This season you can savour treasures from deep waters like fish fillets or shrimp preparations for that healthy New Year start.
It’s mid-January and now the party time is almost over. So it’s time to gorge upon steamed delicacies and give a miss to those oily-greasy spicy delicacies for a fresh start this year. City restaurants have different steamed items on offer such as steamed fish prawn fillet wrapped in a green leaf, steamed fish with braised cabbage and an assortment of other differently prepared fish delights. For the vegetarians we pick Quinoa Patties. Not only are these quite tasty but are also packed with nutrients which are retained thanks to the steaming and braising methods used for cooking. We take a look.

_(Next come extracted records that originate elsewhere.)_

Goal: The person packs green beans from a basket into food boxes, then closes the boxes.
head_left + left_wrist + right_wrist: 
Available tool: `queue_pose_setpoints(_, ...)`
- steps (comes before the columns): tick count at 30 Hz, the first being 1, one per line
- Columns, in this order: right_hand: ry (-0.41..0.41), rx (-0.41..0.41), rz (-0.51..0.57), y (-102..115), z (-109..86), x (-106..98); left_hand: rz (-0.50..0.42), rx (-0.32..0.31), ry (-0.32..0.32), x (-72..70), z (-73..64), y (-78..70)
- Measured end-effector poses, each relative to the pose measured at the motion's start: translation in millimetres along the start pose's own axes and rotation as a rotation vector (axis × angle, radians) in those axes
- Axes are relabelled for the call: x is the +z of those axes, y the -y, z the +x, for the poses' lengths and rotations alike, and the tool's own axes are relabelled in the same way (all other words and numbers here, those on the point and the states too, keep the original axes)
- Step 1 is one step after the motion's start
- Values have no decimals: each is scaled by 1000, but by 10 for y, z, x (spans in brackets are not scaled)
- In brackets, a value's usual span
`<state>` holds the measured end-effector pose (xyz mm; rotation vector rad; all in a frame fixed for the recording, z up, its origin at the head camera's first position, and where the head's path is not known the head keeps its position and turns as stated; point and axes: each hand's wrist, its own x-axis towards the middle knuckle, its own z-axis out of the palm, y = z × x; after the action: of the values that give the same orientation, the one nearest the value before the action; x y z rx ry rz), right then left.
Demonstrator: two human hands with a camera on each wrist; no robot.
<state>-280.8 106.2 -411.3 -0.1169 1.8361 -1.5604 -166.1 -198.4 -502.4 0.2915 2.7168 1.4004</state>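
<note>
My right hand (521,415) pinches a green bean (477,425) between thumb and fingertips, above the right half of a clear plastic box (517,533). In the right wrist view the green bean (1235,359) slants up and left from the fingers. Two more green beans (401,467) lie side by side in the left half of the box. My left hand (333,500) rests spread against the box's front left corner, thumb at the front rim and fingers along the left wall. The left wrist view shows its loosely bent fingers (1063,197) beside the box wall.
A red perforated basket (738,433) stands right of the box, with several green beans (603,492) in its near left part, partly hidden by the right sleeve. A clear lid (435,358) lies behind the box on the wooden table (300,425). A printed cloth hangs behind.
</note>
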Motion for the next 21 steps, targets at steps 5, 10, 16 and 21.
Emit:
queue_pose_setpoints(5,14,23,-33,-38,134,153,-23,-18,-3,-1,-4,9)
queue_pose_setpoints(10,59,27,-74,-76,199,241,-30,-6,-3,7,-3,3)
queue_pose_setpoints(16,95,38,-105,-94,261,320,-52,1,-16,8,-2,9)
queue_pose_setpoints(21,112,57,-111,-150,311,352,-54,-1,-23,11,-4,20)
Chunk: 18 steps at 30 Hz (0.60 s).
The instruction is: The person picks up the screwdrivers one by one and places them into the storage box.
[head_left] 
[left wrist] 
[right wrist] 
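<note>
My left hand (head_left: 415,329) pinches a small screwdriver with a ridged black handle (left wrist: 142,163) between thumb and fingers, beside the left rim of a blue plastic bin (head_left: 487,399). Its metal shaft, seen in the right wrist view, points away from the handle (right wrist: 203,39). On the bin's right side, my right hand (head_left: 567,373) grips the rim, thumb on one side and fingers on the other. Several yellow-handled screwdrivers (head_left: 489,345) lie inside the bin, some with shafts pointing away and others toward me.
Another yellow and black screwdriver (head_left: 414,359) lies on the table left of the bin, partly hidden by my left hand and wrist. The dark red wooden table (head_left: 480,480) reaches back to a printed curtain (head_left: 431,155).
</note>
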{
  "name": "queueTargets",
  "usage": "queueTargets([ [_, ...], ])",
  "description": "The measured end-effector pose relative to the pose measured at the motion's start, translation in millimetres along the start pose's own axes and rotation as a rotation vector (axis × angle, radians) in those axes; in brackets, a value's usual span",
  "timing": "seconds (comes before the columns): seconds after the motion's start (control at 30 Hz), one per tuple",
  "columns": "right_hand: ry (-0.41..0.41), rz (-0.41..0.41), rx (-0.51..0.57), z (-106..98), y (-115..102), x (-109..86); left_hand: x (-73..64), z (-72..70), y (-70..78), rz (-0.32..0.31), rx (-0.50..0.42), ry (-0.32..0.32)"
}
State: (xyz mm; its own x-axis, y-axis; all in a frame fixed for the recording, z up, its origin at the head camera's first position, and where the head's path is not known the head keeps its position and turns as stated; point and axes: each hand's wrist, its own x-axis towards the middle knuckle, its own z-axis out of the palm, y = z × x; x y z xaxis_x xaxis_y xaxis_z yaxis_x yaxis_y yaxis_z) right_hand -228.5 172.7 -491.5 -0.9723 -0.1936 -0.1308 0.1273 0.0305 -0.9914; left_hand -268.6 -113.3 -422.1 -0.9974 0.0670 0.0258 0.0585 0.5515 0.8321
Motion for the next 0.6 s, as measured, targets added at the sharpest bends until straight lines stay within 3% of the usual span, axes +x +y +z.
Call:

Crispy Salmon with Lentils
It’s a delight from Hotel Westin at its restaurant Seasonal Taste. Salmon fillets are cooked with ceyenne and cooked in oven till its skin turns crispy. It is served with lentils combined with prosciutto, shallots and bay leafs. The fillet is served atop a dollop of lentils topped with some balsamic essence. Price: Rs. 1,075 ++ taxes. Details: 67676305
Bhapa Sorshe Chingri
Now, this one Bengali dish that wins everybody’s heart thanks to the steamed variety and the smell of leaf in which the shrimp is wrapped. At Sheraton you get Bhapa Sorshe Chingri cooked in mustard paste, poppy paste and yogurt . Says chef Satish Kumar, “We wrap it in a banana leaf and then steam. In 15-20 minutes the chingri is juicily cooked.” It is served with hot steamed rice. Price: Rs. 599++ taxes. Details: 49251187
Steamed Vietnamese Basa
Thankfully it’s not that piece of fish dripping with a lot of mustard oil and pungent onion-seed paste. Hotel Lemon Tree, Gachibowli offers the Basa Fillet. This dish is prepared using coriander roots, Thai bird chili, lemon juice and fish sauce. Says executive chef Rajeev Janveja, “The dish is steamed till the fillets are properly done. We don’t use coriander leaves but coriander roots for that special flavour.” No oil is added to the dish and it is served hot garnished with Thai bird chili and lemon slices. Price: Rs. 700++ taxes. Details: 44141414
Steamed Quinoa Patties
It’s a vegetarian delight from Steak House. These meatless patties can be had with burgers. Chef Inam Khan tells, “I mix uncooked quinoa with asparagus, tahina, chopped avocado, paprika, capers and then cook the patties with steaming method.” The patties are served hot with sauteed vegetables. Price: Rs. 550++ taxes. Details: 69994858
Steamed Red Snapper with Dry Sherry
It’s that yummy dish which is cooked with light and dark soya sauces. At Marriott Hotel the fish o’ fillets are prepared using thin cuts on the sides so that they can soak in the juices, sauces and condiments nicely. For the unique flavour some dry sherry is added to the dish and then it is put on a steamer. Says chef Yogender Pal, “For extra flavour we add sesame oil to the dish. It’s served hot with jasmine flavoured rice.”
Price: Rs. 650++ taxes. Details: 27522999
Steamed Fish with Braised Baby Pakchoi
Well, this Chinese cabbage is quite a healthy and nutritious option. It’s an amazing combination when served with steamed fish. At Taj Krishna, the slices of the fish are marinated with egg, cornflour and salt. The fish pieces are steamed for six minutes and then both the fish and Chinese Pakchoi. Other ingredients are added and the fish is singed with smoking hot oil. It’s served with sticky rice.